Your objective: From the first line to the last, copy the data exactly.

Raw data:
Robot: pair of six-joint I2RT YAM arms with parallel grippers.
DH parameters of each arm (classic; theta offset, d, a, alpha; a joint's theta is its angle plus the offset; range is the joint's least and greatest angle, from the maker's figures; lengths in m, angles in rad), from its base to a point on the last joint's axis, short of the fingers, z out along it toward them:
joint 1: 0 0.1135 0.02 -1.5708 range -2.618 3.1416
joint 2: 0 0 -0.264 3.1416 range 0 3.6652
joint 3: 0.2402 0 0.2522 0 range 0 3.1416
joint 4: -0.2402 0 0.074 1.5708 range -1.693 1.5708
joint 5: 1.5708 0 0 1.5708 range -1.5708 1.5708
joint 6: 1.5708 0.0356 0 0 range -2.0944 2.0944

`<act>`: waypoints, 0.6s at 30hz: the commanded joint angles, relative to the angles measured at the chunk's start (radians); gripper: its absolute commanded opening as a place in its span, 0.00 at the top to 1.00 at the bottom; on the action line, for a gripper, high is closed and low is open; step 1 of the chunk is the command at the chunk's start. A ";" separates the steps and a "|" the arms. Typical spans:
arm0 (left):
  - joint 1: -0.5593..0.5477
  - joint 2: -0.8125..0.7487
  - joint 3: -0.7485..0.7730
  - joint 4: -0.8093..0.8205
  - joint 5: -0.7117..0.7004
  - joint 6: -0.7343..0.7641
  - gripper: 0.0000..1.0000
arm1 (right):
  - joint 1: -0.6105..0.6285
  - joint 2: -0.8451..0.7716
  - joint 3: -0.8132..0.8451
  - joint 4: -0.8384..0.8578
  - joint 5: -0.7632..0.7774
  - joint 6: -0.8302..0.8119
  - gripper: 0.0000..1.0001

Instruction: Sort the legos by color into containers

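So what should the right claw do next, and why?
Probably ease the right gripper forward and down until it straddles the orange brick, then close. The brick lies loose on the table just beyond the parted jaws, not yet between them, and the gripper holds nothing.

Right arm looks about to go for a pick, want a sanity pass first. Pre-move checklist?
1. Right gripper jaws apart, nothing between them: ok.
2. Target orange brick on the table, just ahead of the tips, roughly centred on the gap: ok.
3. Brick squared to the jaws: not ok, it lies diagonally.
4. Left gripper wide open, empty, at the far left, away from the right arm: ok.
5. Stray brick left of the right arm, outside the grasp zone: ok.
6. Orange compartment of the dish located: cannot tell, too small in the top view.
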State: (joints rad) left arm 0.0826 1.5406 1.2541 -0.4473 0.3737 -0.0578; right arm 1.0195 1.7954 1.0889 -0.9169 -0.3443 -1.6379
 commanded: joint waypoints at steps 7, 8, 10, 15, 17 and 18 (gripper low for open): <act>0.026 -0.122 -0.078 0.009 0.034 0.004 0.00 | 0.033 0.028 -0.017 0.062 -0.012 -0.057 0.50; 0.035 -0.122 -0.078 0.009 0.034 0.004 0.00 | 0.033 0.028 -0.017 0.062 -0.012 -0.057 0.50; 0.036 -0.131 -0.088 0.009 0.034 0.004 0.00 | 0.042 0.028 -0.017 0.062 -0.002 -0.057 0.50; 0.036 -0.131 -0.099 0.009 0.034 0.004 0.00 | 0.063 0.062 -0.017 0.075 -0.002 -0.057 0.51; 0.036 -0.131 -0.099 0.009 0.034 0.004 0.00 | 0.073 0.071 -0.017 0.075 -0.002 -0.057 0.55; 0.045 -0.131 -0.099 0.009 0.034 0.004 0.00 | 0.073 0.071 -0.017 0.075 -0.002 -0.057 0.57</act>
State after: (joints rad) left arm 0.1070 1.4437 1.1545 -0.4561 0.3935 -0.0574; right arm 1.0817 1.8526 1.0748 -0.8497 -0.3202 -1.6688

The answer:
Robot: pair of six-joint I2RT YAM arms with parallel grippers.
DH parameters of each arm (classic; theta offset, d, a, alpha; a joint's theta is its angle plus the offset; range is the joint's least and greatest angle, from the maker's figures; lengths in m, angles in rad), from its base to a point on the last joint's axis, short of the fingers, z out along it toward them:
joint 1: 0 0.1135 0.02 -1.5708 range -2.618 3.1416
joint 2: 0 0 -0.264 3.1416 range 0 3.6652
joint 3: 0.2402 0 0.2522 0 range 0 3.1416
joint 4: -0.2402 0 0.074 1.5708 range -1.693 1.5708
joint 5: 1.5708 0 0 1.5708 range -1.5708 1.5708
joint 6: 1.5708 0.0356 0 0 range -2.0944 2.0944

`<act>`: waypoints, 0.6s at 30hz: the commanded joint angles, relative to the angles measured at the chunk's start (radians); gripper: its absolute commanded opening as a place in its span, 0.00 at the top to 1.00 at the bottom; on the action line, for a gripper, high is closed and low is open; step 1 of the chunk is the command at the chunk's start. A ";" separates the steps and a "|" the arms. Typical spans:
arm0 (left):
  - joint 1: -0.5593..0.5477
  - joint 2: -0.8125..0.7487
  - joint 3: -0.7485..0.7730
  - joint 4: -0.8093..0.8205
  - joint 5: -0.7117..0.7004
  - joint 6: -0.7343..0.7641
  - gripper: 0.0000..1.0000
arm1 (right):
  - joint 1: -0.6105..0.6285
  - joint 2: -0.8451..0.7716
  - joint 3: -0.8132..0.8451
  - joint 4: -0.8384..0.8578
  - joint 5: -0.7632..0.7774
  - joint 6: -0.8302..0.8119
  - gripper: 0.0000..1.0001

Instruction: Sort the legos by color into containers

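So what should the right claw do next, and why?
Probably ease the right gripper forward and down until it straddles the orange brick, then close. The brick lies loose on the table just beyond the parted jaws, not yet between them, and the gripper holds nothing.

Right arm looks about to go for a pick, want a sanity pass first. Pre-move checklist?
1. Right gripper jaws apart, nothing between them: ok.
2. Target orange brick on the table, just ahead of the tips, roughly centred on the gap: ok.
3. Brick squared to the jaws: not ok, it lies diagonally.
4. Left gripper wide open, empty, at the far left, away from the right arm: ok.
5. Stray brick left of the right arm, outside the grasp zone: ok.
6. Orange compartment of the dish located: cannot tell, too small in the top view.
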State: (joints rad) left arm 0.0826 1.5406 1.2541 -0.4473 0.3737 -0.0578; right arm 1.0195 1.7954 1.0889 -0.9169 -0.3443 -1.6379
 commanded: joint waypoints at steps 7, 8, 10, 15, 17 and 18 (gripper low for open): <act>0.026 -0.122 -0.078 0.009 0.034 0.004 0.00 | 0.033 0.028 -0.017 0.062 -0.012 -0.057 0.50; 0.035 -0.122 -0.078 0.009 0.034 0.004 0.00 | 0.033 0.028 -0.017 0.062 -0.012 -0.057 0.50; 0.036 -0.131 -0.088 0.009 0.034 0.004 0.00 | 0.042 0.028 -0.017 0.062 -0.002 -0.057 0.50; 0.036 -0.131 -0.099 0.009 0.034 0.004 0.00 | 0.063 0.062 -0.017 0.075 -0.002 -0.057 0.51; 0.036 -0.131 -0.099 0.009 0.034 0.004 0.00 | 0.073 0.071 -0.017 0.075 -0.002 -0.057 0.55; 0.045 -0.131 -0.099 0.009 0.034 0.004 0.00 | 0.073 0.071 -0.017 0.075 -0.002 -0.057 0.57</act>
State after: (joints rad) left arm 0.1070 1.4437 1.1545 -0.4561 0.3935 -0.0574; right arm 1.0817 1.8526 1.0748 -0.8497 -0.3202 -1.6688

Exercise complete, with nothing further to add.